What to work on: For the entries below, state how many lines include the string "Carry", and write nothing besides that number.

Data section:
===

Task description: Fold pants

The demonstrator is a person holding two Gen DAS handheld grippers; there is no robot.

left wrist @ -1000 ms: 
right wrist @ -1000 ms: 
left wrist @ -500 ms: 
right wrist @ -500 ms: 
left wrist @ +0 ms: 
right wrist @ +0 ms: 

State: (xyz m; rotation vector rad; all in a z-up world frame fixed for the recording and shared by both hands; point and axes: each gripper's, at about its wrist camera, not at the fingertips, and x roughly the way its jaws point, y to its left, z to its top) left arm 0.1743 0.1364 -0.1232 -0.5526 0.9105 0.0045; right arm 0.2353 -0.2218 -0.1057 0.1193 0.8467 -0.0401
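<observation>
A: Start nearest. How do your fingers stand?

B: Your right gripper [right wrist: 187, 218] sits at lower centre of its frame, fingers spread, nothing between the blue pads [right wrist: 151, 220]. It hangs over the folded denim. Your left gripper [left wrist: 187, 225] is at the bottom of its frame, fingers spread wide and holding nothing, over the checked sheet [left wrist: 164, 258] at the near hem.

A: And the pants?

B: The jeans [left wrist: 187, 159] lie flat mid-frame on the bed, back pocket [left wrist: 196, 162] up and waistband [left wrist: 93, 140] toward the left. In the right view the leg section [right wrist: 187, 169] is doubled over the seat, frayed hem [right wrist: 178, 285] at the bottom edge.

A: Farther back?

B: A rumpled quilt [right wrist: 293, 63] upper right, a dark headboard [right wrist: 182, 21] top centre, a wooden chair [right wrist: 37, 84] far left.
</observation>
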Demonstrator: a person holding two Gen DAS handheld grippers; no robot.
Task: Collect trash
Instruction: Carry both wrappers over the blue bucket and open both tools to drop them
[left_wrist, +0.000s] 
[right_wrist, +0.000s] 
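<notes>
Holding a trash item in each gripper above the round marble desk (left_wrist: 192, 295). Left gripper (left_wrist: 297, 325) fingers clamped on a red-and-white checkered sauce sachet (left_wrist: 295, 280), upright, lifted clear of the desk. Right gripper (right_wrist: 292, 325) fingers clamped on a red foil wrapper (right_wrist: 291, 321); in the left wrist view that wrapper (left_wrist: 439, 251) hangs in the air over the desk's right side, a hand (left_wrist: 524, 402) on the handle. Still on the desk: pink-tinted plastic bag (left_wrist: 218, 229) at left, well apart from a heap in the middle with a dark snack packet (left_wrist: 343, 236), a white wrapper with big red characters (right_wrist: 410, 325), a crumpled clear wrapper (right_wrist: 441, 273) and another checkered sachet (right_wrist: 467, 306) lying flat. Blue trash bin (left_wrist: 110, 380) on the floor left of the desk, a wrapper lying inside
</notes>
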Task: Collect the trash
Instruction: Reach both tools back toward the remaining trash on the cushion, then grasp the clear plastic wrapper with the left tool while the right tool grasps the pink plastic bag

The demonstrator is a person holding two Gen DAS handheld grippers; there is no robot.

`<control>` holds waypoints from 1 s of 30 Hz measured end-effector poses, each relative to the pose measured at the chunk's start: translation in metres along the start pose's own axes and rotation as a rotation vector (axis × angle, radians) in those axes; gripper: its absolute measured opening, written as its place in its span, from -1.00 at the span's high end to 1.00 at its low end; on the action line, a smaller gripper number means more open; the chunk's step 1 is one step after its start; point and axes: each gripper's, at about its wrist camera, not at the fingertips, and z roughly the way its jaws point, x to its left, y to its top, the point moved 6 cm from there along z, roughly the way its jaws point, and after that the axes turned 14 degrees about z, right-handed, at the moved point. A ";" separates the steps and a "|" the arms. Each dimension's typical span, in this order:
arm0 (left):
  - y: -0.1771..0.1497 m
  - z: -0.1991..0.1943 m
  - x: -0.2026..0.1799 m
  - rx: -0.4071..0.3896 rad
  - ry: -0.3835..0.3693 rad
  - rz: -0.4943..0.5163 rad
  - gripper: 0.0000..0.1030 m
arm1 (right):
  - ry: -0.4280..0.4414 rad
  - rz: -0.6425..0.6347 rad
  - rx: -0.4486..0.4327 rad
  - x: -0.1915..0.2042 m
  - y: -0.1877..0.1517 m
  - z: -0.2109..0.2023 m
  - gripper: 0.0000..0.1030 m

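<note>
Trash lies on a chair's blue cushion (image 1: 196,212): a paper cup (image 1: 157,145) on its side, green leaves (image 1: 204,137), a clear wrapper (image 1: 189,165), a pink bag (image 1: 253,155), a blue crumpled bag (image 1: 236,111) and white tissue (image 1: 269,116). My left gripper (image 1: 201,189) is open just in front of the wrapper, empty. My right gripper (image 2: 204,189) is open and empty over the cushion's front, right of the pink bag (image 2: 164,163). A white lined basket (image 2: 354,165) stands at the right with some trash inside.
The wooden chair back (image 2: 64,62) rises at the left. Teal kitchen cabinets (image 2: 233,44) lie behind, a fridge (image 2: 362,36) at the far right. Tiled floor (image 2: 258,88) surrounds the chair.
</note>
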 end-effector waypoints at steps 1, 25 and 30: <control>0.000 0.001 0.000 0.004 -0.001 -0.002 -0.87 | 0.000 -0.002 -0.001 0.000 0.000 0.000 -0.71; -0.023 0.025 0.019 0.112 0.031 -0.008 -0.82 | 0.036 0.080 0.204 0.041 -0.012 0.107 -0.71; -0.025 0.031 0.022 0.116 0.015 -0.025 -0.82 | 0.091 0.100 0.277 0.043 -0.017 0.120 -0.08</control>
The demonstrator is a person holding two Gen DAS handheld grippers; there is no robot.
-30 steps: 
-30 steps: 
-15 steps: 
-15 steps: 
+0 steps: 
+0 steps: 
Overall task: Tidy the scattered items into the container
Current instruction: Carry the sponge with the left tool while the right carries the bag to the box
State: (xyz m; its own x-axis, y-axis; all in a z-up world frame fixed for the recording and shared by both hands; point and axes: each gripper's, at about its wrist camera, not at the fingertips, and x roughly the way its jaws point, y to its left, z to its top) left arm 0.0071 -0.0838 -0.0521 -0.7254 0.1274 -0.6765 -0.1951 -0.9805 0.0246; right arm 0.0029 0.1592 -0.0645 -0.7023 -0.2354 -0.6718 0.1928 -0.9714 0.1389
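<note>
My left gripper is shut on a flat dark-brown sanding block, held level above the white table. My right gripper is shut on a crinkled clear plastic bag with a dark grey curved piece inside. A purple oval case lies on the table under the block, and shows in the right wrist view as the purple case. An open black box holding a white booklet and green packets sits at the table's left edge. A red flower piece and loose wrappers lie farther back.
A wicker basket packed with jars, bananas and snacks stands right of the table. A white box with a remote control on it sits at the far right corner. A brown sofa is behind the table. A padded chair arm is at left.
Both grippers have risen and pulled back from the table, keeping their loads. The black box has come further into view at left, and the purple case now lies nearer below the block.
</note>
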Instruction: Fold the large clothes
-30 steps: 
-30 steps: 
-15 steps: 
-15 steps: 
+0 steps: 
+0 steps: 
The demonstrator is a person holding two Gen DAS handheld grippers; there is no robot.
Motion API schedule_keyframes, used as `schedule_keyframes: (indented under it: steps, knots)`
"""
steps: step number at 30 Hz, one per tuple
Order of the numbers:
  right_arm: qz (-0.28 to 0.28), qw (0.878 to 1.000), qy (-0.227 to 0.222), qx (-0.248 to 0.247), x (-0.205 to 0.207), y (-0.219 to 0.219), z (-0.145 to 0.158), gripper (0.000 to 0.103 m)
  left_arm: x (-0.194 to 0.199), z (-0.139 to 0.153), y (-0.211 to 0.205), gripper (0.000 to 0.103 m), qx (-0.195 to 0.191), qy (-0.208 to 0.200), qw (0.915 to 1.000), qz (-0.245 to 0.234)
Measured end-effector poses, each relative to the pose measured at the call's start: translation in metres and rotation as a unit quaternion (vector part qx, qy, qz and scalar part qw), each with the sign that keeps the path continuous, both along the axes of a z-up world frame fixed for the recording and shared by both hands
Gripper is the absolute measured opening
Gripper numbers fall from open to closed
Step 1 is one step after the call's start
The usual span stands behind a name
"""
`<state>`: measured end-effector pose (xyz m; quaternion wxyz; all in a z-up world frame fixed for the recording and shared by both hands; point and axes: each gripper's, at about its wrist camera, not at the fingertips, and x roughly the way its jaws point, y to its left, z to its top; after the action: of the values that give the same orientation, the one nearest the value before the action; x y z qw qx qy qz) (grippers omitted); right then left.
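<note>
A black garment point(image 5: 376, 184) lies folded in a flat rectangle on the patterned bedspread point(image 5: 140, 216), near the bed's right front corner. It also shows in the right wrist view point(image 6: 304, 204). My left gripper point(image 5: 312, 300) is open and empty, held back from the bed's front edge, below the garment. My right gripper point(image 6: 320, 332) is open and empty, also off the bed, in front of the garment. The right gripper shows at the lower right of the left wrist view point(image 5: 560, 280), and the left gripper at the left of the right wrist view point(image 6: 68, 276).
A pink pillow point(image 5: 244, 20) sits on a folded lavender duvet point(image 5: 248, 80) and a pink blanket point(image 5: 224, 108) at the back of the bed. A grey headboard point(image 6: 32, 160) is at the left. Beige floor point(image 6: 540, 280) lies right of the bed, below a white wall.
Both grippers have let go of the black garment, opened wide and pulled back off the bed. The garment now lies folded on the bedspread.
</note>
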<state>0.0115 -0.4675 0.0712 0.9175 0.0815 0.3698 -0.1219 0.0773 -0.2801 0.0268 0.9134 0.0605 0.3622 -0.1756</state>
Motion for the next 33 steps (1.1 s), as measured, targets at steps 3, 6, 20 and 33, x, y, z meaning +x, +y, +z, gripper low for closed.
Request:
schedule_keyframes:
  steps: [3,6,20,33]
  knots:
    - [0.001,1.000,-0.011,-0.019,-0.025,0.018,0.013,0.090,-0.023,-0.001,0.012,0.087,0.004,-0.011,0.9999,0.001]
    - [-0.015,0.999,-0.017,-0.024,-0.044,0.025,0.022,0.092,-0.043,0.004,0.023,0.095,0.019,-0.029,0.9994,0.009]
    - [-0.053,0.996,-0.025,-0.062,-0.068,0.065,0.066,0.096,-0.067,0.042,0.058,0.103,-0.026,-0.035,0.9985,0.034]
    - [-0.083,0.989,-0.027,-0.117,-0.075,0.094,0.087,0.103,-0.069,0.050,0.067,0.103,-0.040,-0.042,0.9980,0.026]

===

Expected output: 2